VAST DB Python SDK

A Python SDK for seamless interaction with VAST Database and VAST Catalog. Enables powerful data operations including:

Schema and table management
Efficient data ingest and querying
Advanced filtering with predicate pushdown
Direct integration with PyArrow and DuckDB
File system querying through VAST Catalog

For technical details about VAST Database architecture, see the whitepaper.

Getting Started

Requirements

Linux client with Python 3.10 - 3.13, and network access to the VAST Cluster
VAST Cluster release 5.0.0-sp10 or later
- If your VAST Cluster is running an older release, please contact customer.support@vastdata.com.
Virtual IP pool configured with DNS service
S3 access & secret keys on the VAST cluster
Tabular identity policy with the proper permissions

Installation

pip install vastdb

See the Release Notes for the SDK.

Quick Start

Create schemas and tables, basic inserts, and selects:

import pyarrow as pa
import vastdb

session = vastdb.connect(
    endpoint='http://vip-pool.v123-xy.VastENG.lab',
    access=AWS_ACCESS_KEY_ID,
    secret=AWS_SECRET_ACCESS_KEY)

with session.transaction() as tx:
    bucket = tx.bucket("bucket-name")

    schema = bucket.create_schema("schema-name")
    print(bucket.schemas())

    columns = pa.schema([
        ('c1', pa.int16()),
        ('c2', pa.float32()),
        ('c3', pa.utf8()),
    ])
    table = schema.create_table("table-name", columns)
    print(schema.tables())
    print(table.columns())

    arrow_table = pa.table(schema=columns, data=[
        [111, 222, 333],
        [0.5, 1.5, 2.5],
        ['a', 'bb', 'ccc'],
    ])
    table.insert(arrow_table)

    # run `SELECT * FROM t`
    reader = table.select()  # return a `pyarrow.RecordBatchReader`
    result = reader.read_all()  # build an PyArrow Table from the `pyarrow.RecordBatch` objects read from VAST
    assert result == arrow_table

    # the transaction is automatically committed when exiting the context

Note: the transaction must be remain open while the returned pyarrow.RecordBatchReader generator is being used.

The list of supported data types can be found here.

Features

Select Performance

The Table.select() method accepts a QueryConfig object that modifies how the select is fulfilled.

The most important setting is the data_endpoints parameter that, when set, will allow the SDK to parallelize the select across multiple CNodes.
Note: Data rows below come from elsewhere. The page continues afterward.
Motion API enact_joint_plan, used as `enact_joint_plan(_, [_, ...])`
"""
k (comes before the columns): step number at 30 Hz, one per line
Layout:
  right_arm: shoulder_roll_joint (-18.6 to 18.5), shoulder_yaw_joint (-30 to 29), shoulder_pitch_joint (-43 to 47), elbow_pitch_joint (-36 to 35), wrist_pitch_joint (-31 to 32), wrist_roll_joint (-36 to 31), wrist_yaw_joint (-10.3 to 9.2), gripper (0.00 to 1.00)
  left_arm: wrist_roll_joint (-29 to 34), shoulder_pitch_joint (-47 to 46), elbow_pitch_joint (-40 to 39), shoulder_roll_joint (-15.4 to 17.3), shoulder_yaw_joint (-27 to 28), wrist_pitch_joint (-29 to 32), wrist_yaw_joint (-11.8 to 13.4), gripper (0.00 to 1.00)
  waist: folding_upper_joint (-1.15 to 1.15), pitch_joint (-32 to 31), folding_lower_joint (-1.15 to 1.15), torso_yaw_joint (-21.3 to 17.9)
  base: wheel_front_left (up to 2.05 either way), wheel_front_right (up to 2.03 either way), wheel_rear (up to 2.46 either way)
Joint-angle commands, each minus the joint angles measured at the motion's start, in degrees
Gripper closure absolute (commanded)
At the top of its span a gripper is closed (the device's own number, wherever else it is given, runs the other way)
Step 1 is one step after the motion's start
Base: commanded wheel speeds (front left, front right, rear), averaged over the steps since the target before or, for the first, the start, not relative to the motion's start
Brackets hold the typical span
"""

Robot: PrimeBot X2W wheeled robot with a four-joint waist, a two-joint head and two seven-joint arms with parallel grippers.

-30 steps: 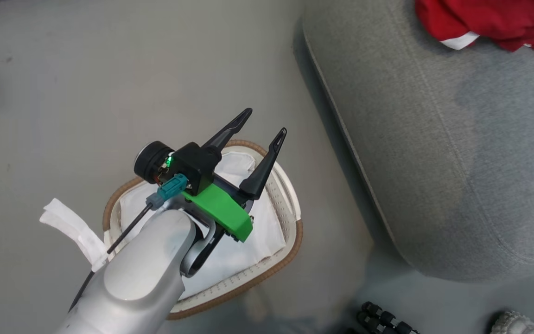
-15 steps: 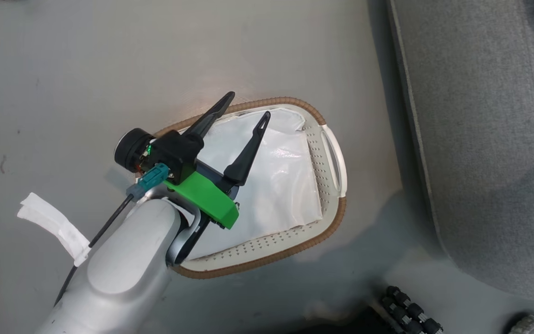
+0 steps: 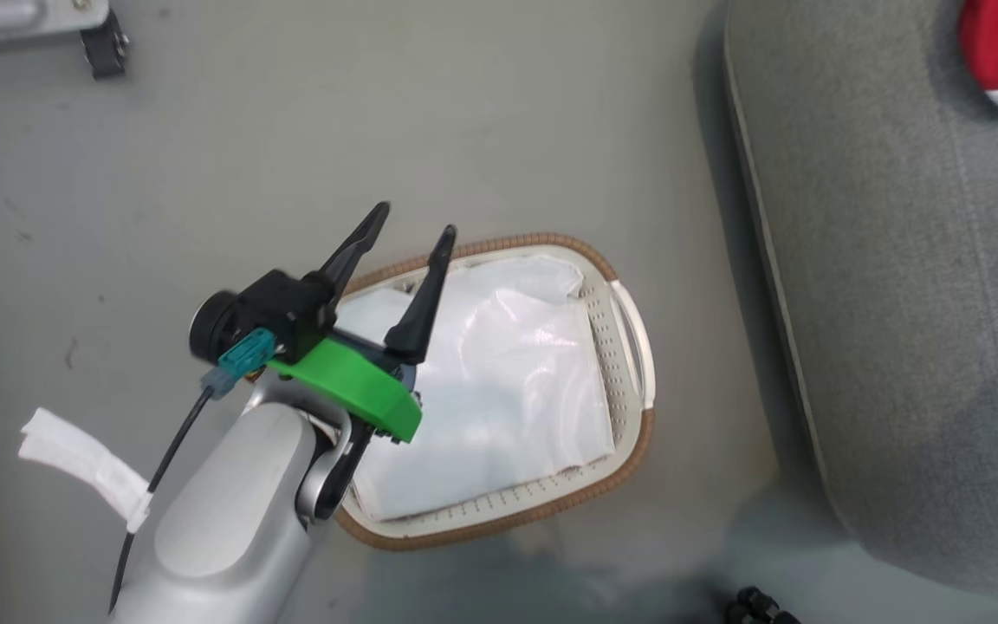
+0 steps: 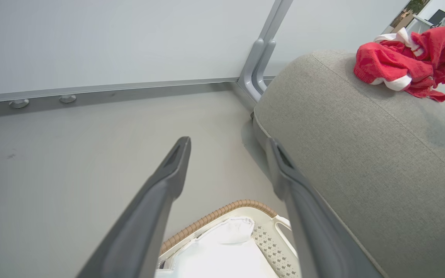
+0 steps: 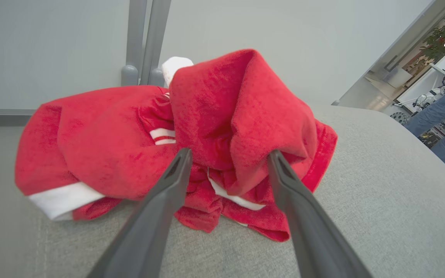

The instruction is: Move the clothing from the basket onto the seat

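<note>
Clothing of soft bright red fabric with white cuffs and thin white stripes lies heaped on the large grey woven-fabric seat cushion, directly ahead of the right gripper. That gripper's two long dark fingers are spread wide and pinch nothing, one tip at each side of a hanging red fold. Whether they touch the cloth cannot be told. Beyond the heap rises a pale wall with a grey metal post, and off to the gripper's right are a person's legs in blue jeans.

The left gripper is likewise parted and empty. It hovers above the oval cream plastic laundry basket with perforated sides and a brown woven rim, its fingertips reaching about to the rim on the side away from the wrist. Beneath its fingers a thin glossy white sheet lines the basket. The basket stands on the grey floor. The seat lies near this gripper's right, with the red heap ahead and to the right, well apart from its fingertips.
</note>
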Motion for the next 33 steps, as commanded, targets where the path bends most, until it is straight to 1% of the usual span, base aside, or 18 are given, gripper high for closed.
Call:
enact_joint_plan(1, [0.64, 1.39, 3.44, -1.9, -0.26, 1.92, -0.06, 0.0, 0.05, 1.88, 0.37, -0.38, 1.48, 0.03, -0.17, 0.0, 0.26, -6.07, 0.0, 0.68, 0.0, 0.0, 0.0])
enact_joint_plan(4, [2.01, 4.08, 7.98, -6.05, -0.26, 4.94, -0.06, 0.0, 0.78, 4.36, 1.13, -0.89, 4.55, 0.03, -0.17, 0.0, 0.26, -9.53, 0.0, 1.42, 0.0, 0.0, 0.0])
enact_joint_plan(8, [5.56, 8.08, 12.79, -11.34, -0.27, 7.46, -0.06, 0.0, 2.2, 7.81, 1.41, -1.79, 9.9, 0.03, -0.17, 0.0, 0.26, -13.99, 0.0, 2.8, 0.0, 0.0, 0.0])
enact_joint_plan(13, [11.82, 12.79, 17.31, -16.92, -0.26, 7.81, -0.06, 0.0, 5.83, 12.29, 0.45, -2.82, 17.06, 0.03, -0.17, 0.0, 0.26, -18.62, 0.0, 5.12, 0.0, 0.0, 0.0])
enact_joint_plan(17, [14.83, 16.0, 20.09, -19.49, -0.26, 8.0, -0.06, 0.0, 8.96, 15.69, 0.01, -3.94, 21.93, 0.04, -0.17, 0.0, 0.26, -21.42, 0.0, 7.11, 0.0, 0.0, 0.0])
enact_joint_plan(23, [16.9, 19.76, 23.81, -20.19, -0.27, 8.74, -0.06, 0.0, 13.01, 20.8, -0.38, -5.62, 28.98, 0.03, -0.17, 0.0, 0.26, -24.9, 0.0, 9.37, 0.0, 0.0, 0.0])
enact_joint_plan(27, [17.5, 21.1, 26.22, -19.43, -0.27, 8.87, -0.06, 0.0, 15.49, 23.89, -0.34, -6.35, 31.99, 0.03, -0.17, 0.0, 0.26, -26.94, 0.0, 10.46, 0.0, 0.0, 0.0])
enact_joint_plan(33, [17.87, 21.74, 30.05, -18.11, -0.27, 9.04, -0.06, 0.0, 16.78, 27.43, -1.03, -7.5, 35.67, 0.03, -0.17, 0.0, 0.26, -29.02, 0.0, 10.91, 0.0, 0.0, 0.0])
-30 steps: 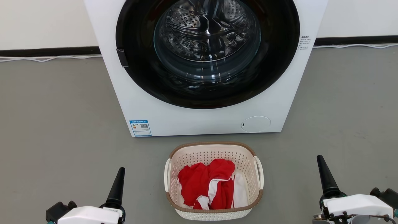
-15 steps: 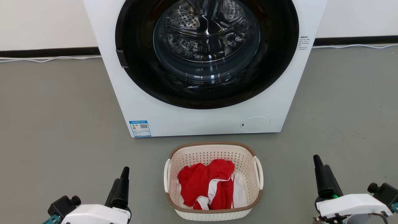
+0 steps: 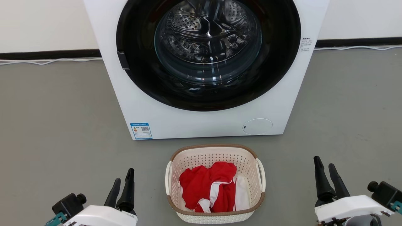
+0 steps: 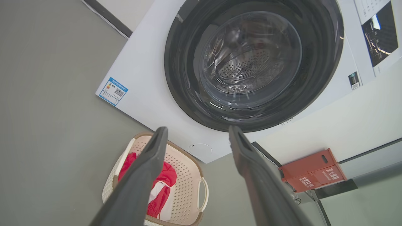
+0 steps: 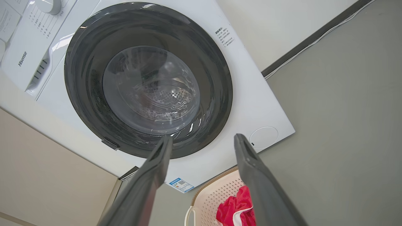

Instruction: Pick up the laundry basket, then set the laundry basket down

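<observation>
A grey floor [image 3: 56,119] spreads across the head view. On it a white washing machine [image 3: 201,125] stands against the wall, its round glass door set in a dark ring [image 3: 276,69]. Just in front of the machine's base, roughly centred, the laundry basket [image 3: 216,146] sits upright on the floor, a narrow strip of grey between the two. The left gripper [image 3: 124,175] hangs at the lower left, well apart from the basket's left handle [image 3: 167,179], with bare floor between them. Its two dark fingers stand parted with nothing held. The right gripper [image 3: 323,161] is at the lower right, with a wider stretch of floor between it and the right handle [image 3: 262,175], its fingers likewise spread and empty. Neither gripper touches the basket. In the left wrist view the basket lies low and to the left, partly behind one finger [image 4: 141,179], while the gap between the fingers looks onto the machine's lower front. In the right wrist view the basket's far rim shows at the bottom edge, between the fingers and partly behind one finger [image 5: 260,188]. A crumpled red and white garment [image 3: 204,185] lies inside the basket. A small blue label [image 3: 141,130] is stuck on the machine's lower corner.
</observation>
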Controlling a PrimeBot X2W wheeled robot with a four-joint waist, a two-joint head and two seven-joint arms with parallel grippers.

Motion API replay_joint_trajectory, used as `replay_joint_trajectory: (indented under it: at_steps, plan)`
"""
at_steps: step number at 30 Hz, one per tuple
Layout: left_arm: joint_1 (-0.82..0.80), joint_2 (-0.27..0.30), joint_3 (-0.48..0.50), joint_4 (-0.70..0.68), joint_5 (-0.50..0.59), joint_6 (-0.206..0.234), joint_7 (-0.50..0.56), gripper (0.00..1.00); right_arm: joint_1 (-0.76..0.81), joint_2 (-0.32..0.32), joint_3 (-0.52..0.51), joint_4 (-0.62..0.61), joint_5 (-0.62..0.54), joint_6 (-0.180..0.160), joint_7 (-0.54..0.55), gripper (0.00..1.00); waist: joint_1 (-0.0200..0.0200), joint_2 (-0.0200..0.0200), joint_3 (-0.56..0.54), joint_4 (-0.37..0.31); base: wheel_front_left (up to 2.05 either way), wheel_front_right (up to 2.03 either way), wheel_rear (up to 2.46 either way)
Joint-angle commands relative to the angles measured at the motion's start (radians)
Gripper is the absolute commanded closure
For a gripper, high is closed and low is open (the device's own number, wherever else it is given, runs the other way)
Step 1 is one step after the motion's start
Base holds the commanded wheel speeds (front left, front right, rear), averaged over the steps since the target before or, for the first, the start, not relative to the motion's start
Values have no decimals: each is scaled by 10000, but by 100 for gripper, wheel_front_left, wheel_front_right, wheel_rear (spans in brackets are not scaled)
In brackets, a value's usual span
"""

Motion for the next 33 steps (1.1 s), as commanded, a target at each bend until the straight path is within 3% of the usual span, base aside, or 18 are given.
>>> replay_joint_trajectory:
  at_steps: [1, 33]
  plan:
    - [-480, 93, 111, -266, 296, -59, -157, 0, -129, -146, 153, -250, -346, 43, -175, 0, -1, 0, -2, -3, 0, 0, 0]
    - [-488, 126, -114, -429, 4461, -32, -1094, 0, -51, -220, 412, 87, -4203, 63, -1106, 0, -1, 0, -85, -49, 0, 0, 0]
Without this, only the CNode specified in the connect() will service the select.

from vastdb.config import QueryConfig

# load default configuration values
cfg = QueryConfig()

# set data_endpoints to CNode VIPs
cfg.data_endpoints = [
    "http://172.19.196.1",
    "http://172.19.196.2",
    "http://172.19.196.3",
    "http://172.19.196.4",
]

table.select(columns=['c1'], predicate=(_.c2 > 2), config=cfg)

If using DNS with either TTL=0 or multi-response per the Best Practice on Load Balancing CNodes, passing in the same DNS name equal to the number of VIPs is a decent proxy.

cfg.data_endpoints = ["http://vip-pool.v123-xy.VastENG.lab"] * 16  # assuming 16 VIPs in the pool

Filters and Projections

The SDK supports predicate and projection pushdown using Ibis:

from ibis import _

# SELECT c1 FROM t WHERE (c2 > 2) AND (c3 IS NULL)
table.select(columns=['c1'],
             predicate=(_.c2 > 2) & _.c3.isnull())

# SELECT c2, c3 FROM t WHERE (c2 BETWEEN 0 AND 1) OR (c2 > 10)
table.select(columns=['c2', 'c3'],
             predicate=(_.c2.between(0, 1) | (_.c2 > 10))

# SELECT * FROM t WHERE c3 LIKE '%substring%'
table.select(predicate=_.c3.contains('substring'))

See the Predicate pushdown support document for more information on constructing predicates using Ibis.

Import Parquet files via S3 protocol

You can efficiently create tables from Parquet files that already exist in an S3 bucket on VAST without copying them via the client. If more than one file is included in parquet_files they will be loaded concurrently.

with session.transaction() as tx:
    schema = tx.bucket('database-name').schema('schema-name')
    table = util.create_table_from_files(
        schema=schema, table_name='imported-table',
        parquet_files=['/bucket-name/staging/file.parquet'])

If the table already exists, you can use the table.import_files() method to add more data to the table from Parquet files that already exist in an S3 bucket on VAST.

with session.transaction() as tx:
    table = tx.bucket('database-name').schema('schema-name').table('table-name')
    table.import_files(["/bucket-name/staging/file2.parquet"])

Semi-sorted Projections

Create, list and delete available semi-sorted projections:

p = table.create_projection('proj', sorted=['c3'], unsorted=['c1'])
print(table.projections())
print(p.get_stats())
p.drop()

Snapshots

You can access the VAST Database using snapshots:

snaps = bucket.list_snapshots()
batches = snaps[0].schema('schema-name').table('table-name').select()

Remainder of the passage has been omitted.